Defendant also contends that plaintiff is presumed to know the contents of the application because he signed it and thereafter he held the certificate (to which a copy of the application had been attached) in his possession for several months immediately before the death of the insured. It takes the position that since plaintiff made no "objection" to the contents of the application during that period of several months he must be held to have adopted the answers in that application as his own. We find no merit to that argument.
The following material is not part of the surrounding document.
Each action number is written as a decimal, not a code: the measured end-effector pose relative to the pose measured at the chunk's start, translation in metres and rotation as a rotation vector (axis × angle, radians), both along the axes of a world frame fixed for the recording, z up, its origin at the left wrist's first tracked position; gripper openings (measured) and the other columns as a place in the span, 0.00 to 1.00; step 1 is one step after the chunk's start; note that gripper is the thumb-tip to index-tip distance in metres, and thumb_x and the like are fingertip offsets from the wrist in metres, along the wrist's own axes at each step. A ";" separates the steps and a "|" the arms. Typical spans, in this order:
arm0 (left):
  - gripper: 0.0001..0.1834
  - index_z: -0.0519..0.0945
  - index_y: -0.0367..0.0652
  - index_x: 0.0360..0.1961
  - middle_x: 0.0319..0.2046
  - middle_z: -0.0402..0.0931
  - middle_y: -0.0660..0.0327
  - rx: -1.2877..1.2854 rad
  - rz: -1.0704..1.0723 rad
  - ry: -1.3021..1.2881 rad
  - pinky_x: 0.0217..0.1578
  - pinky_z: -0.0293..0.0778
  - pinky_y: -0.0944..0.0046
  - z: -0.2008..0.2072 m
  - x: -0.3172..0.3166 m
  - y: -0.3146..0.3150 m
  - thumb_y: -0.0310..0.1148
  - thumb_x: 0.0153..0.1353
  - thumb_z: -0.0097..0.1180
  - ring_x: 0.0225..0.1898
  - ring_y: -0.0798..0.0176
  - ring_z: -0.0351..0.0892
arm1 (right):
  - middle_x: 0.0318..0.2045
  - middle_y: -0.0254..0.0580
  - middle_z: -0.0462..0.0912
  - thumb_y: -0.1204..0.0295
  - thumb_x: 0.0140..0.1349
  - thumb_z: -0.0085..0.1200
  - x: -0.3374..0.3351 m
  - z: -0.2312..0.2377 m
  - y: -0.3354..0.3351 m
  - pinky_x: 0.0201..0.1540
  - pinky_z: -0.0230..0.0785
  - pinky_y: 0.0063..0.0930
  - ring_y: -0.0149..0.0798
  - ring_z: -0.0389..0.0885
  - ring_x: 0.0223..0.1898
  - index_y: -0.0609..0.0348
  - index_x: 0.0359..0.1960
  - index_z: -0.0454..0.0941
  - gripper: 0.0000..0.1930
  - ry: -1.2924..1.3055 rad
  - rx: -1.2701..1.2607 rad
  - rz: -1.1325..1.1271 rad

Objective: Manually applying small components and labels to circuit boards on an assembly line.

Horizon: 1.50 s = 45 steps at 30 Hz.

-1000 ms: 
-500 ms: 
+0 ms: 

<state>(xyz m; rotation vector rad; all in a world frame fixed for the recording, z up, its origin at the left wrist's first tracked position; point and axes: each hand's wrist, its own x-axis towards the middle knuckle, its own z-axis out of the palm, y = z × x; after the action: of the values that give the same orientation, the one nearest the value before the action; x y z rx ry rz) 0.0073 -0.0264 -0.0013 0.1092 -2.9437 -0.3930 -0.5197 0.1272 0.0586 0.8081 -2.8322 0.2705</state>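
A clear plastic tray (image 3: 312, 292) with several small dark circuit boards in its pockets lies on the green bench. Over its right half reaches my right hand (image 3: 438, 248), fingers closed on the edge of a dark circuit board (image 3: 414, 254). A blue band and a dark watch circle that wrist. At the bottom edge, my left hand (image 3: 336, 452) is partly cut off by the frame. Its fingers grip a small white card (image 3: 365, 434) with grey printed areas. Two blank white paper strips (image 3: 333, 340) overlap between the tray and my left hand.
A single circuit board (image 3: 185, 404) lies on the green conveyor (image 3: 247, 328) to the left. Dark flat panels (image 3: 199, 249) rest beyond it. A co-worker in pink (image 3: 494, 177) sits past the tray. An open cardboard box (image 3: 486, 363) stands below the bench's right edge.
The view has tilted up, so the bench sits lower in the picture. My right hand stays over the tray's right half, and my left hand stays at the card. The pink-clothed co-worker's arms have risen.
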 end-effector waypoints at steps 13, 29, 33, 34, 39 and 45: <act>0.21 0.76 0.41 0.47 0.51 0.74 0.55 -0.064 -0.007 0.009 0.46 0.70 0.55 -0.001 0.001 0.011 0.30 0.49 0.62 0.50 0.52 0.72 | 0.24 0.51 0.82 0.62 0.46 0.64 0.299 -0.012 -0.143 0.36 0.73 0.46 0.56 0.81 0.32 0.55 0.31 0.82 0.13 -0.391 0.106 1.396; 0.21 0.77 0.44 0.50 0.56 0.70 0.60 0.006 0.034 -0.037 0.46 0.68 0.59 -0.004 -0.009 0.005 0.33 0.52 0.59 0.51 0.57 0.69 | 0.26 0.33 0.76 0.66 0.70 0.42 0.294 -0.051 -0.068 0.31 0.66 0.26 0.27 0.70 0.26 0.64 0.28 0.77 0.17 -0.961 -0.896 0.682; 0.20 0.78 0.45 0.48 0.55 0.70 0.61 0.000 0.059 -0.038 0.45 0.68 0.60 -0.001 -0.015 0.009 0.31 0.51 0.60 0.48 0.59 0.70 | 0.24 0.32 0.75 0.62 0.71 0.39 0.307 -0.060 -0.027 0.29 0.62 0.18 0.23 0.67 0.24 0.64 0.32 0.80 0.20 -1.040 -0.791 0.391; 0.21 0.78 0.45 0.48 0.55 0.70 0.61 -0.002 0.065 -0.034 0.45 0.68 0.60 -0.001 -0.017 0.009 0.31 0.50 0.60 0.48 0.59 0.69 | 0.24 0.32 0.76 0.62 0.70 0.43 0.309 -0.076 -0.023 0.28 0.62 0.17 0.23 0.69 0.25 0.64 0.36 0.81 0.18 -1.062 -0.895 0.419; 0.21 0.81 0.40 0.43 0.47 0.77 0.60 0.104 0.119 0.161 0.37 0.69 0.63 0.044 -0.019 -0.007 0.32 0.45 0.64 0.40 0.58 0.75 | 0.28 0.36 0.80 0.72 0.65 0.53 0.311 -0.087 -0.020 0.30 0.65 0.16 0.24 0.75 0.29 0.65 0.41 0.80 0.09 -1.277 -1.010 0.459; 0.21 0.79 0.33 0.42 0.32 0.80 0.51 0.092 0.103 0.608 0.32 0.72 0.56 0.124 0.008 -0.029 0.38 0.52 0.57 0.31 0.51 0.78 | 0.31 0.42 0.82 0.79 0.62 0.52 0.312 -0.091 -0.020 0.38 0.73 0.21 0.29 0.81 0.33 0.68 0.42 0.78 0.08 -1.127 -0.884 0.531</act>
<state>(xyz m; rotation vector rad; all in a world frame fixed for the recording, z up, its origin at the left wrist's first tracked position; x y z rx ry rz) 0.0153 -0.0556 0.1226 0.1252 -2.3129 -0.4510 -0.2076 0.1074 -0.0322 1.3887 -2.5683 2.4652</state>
Under the circumstances presented here, where defendant's agent filled out the application and assured plaintiff that the insurer "evidently has a record of that already," we think plaintiff would have been justified in not calling the incorrect answers to defendant's attention after the issuance of the policy, even if plaintiff had read the application and had then become aware of the answers. See National Life Accident Ins. Co. v. Vaughan, La. App. 1 Cir., 32 So.2d 490.
For the reasons herein assigned, therefore, the judgment appealed from is affirmed. The costs of this appeal are assessed to defendant-appellant.